For now, conditions remain very healthy. When biotech began its surge last April after the market rout, the only thing investors imagined could spoil the party was damage to the wider economy. Things did go horribly wrong—lockdowns were chaotic and new coronavirus variants emerged. Still biotech flourished. R&D was disrupted for a while, and some investors culled their portfolios more quickly than they otherwise might have. But now, “our [laboratory/discovery] activity is back to the same as it was prepandemic,” says Third Rock’s Tong. “We have adapted to a new normal.”
Flexible, supportive drug regulators and a sense that the pandemic has pushed aside policies to curb drug prices add to the spirit of confidence.
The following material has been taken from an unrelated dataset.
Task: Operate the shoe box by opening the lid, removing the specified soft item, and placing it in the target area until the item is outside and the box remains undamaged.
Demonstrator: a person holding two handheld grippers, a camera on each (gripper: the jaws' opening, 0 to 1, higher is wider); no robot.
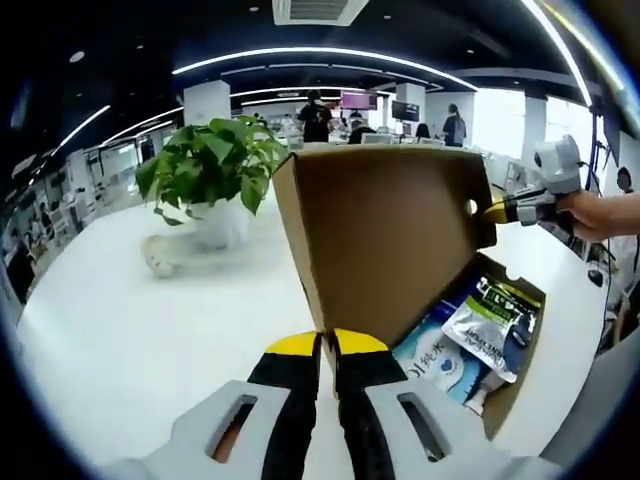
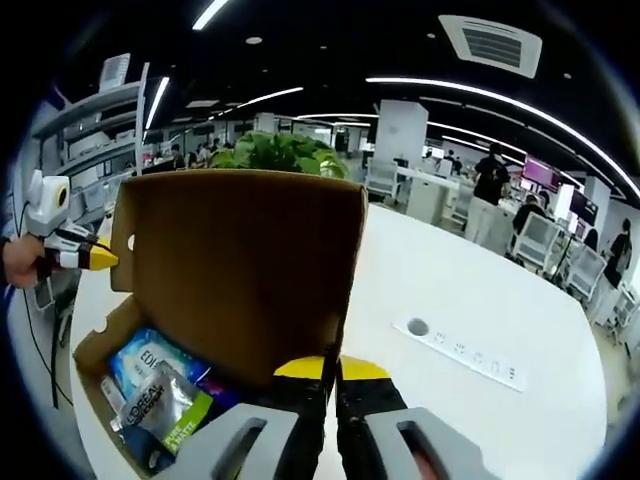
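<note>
1. The shoe box sits on a white table with its lid raised upright, so the opening step looks done.
2. The left gripper has its yellow-tipped jaws pressed close together on the near edge of the lid; it is clenched on the cardboard, holding it up.
3. In the right gripper view, the right gripper shows the same picture from the other side: jaws closed tight on the lid's edge, the brown inner face of the lid rising in front of it.
4. Each gripper also appears in the other's view, at the far corner of the lid beside a round hole in the cardboard, with a hand behind it.
5. Inside the box lie several soft packets: a silver and green pouch, lying on top of a blue and white pack. In the right gripper view the same pouch and blue pack lie at the left of the box.
6. Which of these is the specified item I cannot tell; all are inside the box, none lifted.
7. What is left, as I judge it: one gripper must let go of the lid, reach in, take the soft item and set it down on the table outside.
8. The box shows no tear or crush.
9. A potted plant stands far left on the table, well apart from the box; a power strip lies to the right.
</note>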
Yet those pricing concerns will re-emerge—and their impact will trickle down to biotech. There is growing recognition that most health systems are ill-equipped to pay for the slew of innovative therapies, including potentially curative but highly expensive cell and gene therapy solutions (Box 2). The low interest rates and generous government support in some countries that have helped fuel the markets cannot endure.
Hence no experienced biotech investor is assuming this funding party will last. “People realize this is a unique environment,” says Tong. Biotechs are right to make the most of it; and the more capital that flows in, the greater the cushion against future shocks. But, warns Malik, “at some point, there will be a reckoning.”